Python currently exists in two main variations: python version 2.x and version 3.x. Python 3 is now over 4 years old, but is not backwards compatible with python 2. This means all programs and libraries written in python 2 will need to be reprogrammed to work with python 3. I initially planned on using python 3-64 bit since it offers the latest features and best performance, but I was totally unable to get it to work. NLTK is an open source project primarily supported by professors and students, and relies on a number of mathematical libraries provided by other groups. Because of these, it has not been fully ported to Python 3 (it is only in alpha stage) and I was not able to get it working properly using python 3. In addition, I wasn’t even able to get it working with Python 2.x/32 bit as some of the required 3rd party libraries are not available compiled for 64 bit platforms. There are various unofficial 64 builds, along with the option of compiling from source, but both of those can be problematic.

So for now, anyone wishing to use the NTLK is stuck with python 2-32 bit. This definitely reduces the value of the tool, especially for learning purposes, as it will require learning an already outdated language to use. I am continuing with python 2 and the NLTK since I did not find anything else that offered similar functionality.

Python and NLTK tools

I’d like to use this space not only to record my experiences with the Natural Language Toolkit, but also with Python itself. Although I have extensive programming experience, I have never used python, and it is not similar to any other language I know.
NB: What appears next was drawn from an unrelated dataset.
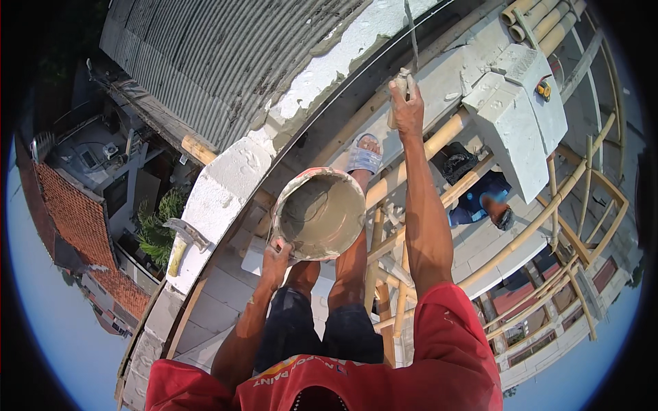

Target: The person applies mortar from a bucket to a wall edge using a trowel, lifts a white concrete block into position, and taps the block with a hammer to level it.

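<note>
My left hand [275,257] grips the near left rim of a round bucket [276,218], its fingers closed over the edge. Grey wet mortar [327,214] lies in the bucket, which hangs tilted in front of my legs. My right arm reaches far forward. Its hand [409,115] is closed round the handle of a trowel [414,49], whose narrow-looking blade, seen nearly edge-on, points away from me. Ahead of the trowel and to its left runs a white block wall [329,68] with mortar smeared along it.
A hammer [187,234] lies on the wall at left, near a corrugated roof [233,55]. At right, bamboo poles [521,245] surround white blocks [507,123] bearing a yellow tape measure [543,90]. Another person [483,200] is below the poles. My sandalled foot [365,156] stands ahead.
</note>
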`<state>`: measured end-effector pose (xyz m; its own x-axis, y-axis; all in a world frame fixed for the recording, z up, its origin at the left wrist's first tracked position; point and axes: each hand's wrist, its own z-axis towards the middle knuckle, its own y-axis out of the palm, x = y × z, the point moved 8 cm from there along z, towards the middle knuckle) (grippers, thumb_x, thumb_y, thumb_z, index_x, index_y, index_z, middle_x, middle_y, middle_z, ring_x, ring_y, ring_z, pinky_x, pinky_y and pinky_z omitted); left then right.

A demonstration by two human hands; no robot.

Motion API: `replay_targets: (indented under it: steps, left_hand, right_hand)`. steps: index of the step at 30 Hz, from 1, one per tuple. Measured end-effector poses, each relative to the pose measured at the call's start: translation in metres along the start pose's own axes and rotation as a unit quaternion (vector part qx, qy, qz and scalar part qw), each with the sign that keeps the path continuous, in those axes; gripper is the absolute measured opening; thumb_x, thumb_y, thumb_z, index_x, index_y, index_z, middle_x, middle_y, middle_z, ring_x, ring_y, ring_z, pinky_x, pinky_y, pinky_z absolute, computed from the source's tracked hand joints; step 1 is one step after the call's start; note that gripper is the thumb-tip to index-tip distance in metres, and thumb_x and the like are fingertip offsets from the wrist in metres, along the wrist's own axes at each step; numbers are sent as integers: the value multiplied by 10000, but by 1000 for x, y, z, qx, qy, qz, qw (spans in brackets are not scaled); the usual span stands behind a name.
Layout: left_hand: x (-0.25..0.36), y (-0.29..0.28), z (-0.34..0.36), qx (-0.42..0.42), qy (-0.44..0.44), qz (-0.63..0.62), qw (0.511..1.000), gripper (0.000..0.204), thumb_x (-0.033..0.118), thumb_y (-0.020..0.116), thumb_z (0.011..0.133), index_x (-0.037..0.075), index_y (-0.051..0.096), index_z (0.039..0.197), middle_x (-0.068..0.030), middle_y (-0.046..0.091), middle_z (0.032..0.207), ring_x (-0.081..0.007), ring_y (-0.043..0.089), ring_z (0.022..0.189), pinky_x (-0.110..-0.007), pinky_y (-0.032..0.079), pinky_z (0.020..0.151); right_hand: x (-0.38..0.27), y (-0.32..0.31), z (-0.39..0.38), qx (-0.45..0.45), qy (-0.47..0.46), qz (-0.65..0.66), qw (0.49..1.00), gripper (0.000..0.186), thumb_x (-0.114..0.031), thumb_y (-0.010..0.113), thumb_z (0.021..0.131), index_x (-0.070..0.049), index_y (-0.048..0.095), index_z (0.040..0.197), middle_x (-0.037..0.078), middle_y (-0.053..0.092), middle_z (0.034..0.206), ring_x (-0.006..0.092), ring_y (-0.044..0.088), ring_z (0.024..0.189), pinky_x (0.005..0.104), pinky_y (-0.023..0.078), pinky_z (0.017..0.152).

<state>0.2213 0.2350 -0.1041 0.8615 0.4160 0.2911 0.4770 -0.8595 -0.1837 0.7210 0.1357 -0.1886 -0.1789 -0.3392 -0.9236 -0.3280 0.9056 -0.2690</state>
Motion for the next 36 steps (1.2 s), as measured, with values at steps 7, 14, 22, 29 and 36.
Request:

Python is a high-level, object oriented language that has become very popular in recent years. It is generally considered easy to learn, it has extensive built in libraries for common tasks, and it is generally easy to maintain or modify existing programs. It is a “get it done” language, and is especially popular with people who are not full time programmers. As such, it may be useful to other DH practitioners who are not interested in becoming computer programmers, but do need to write their own programs on occasion.

 

The Natural Language Toolkit is a collection of python libraries for processing and working with natural language data (a library is a small program that provides a collection of basic functions that are not an official part of the language). The NLTK offers a large number of tools in the following areas: accessing corpora, strong processing, collocation discovery, part of speech tagging, classification, chunking, parsing, semantic interpretation, evaluation metric, probability and estimation, and linguistic fieldwork. I am working mostly with the “accessing corpora”, “string processing”, and “classification”.

Project idea

So the project that I am working on is a text classification project. I am currently working with python and the natural language tool kit to build some basic text classifiers. I am trying to repeat Moretti’s genre classication from Graphs, Maps and Trees on page 19. He manaully classified british novels into various genres (such as Murder Mystery, Romantic, etc). Although interesting, it makes his analysis prone to errors or hidden biases. If I can repeat it with an automated and repeatable method, it will reinforce his claims. In addition, I am working with several different kinds of text classification methods, and I am hoping to improve some of them when classifying genre, which is not only broad, but often an overlapping classification (books can be both mysteries and women’s novels for example).